Requirement – Find how many lines in the data below include the word "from", then write only that number.

Data excerpt –
- Opening Delimiter -

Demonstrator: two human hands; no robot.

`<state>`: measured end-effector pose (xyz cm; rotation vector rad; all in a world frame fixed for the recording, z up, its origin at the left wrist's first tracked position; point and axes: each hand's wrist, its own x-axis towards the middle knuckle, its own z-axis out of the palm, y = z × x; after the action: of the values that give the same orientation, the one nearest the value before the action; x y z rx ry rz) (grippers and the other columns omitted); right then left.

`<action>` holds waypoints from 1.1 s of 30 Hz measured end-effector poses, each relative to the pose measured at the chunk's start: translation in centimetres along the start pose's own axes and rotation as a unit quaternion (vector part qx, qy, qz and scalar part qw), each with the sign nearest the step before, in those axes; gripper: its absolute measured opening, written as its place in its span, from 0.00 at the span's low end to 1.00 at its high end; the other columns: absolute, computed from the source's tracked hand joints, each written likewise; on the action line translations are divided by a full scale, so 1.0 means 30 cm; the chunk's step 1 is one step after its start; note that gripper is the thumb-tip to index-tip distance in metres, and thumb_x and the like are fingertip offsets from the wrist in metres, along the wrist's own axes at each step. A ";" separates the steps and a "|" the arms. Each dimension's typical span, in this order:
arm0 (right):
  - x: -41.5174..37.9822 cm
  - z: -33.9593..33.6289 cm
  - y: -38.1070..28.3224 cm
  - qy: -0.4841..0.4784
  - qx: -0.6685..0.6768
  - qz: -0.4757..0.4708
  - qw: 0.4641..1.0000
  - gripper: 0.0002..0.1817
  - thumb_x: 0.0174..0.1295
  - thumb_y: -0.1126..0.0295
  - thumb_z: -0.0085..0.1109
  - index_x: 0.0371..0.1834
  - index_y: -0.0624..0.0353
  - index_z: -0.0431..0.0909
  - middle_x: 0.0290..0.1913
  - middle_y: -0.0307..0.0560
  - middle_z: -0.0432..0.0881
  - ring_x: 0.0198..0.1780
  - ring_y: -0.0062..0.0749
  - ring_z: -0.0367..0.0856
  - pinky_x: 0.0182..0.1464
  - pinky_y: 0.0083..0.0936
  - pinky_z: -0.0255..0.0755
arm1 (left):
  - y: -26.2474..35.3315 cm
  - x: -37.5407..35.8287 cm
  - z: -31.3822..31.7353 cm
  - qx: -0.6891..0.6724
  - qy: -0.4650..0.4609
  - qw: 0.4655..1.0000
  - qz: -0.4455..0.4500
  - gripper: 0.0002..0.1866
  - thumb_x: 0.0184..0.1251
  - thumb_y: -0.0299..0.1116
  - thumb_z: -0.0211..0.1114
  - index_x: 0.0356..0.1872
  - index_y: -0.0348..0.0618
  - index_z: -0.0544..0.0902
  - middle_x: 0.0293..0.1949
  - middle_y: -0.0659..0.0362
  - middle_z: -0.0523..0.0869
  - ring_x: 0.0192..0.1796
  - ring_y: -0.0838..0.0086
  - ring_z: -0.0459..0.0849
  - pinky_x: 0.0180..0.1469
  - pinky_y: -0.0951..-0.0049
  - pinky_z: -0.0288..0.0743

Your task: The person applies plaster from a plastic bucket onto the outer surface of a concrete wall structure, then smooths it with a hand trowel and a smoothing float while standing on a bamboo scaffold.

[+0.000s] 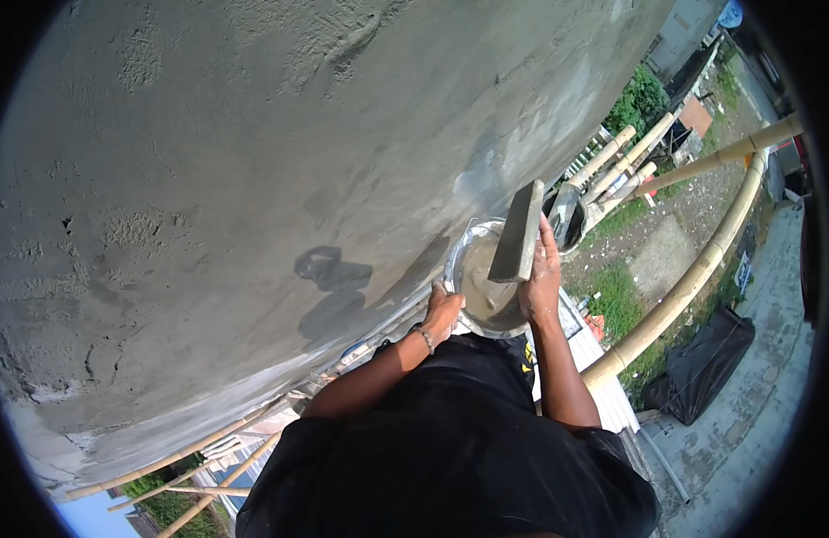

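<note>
Head view | one left hand (443,312) gripping rim of one metal pan (479,296) of wet mortar | one right hand (540,280) closed around one flat float (518,231), held over the pan between both hands | one plastered wall (253,179) just beyond the left hand | bamboo poles (692,278) right of the right hand

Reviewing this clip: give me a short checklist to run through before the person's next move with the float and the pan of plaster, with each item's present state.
1. Left hand grips the rim of the round metal pan of grey plaster: ok.
2. Right hand holds the flat grey rectangular float: ok.
3. Float edge rests over the pan: ok.
4. Plaster left in the pan: ok, wet mix visible.
5. Grey plastered wall evenly covered: not ok, rough pitted patches at left.
6. Footing on the bamboo scaffold poles: cannot tell, feet hidden.
</note>
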<state>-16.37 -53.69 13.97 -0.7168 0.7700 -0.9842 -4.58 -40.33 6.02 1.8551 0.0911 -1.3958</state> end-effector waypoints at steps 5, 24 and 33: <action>0.116 0.299 -0.011 0.091 -0.194 -0.151 0.965 0.26 0.75 0.67 0.47 0.74 0.57 0.62 0.45 0.40 0.78 0.34 0.17 0.68 0.41 0.21 0.69 | -0.066 0.067 -0.050 -0.033 0.043 0.997 0.057 0.29 0.55 0.25 0.58 0.60 0.34 0.63 0.45 0.48 0.77 0.41 0.66 0.80 0.32 0.68 0.78; 0.071 0.475 0.208 0.129 -0.247 -0.237 0.931 0.30 0.74 0.64 0.47 0.77 0.58 0.57 0.29 0.38 0.72 0.27 0.18 0.63 0.34 0.21 0.66 | -0.258 0.133 -0.250 -0.076 -0.068 0.993 0.053 0.27 0.64 0.37 0.68 0.62 0.42 0.69 0.57 0.57 0.77 0.57 0.73 0.77 0.53 0.70 0.75; 0.418 0.310 0.048 0.220 -0.142 -0.169 0.950 0.27 0.73 0.67 0.51 0.75 0.55 0.62 0.25 0.34 0.73 0.25 0.14 0.68 0.29 0.18 0.67 | -0.126 -0.010 -0.223 0.022 0.009 1.000 0.010 0.35 0.51 0.24 0.56 0.66 0.37 0.59 0.57 0.49 0.72 0.53 0.64 0.77 0.51 0.69 0.76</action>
<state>-3.71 -62.92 14.85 -0.9124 1.2229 -1.3872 -1.34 -33.49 4.72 1.8994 0.0508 -1.3787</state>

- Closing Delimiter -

Task output – 2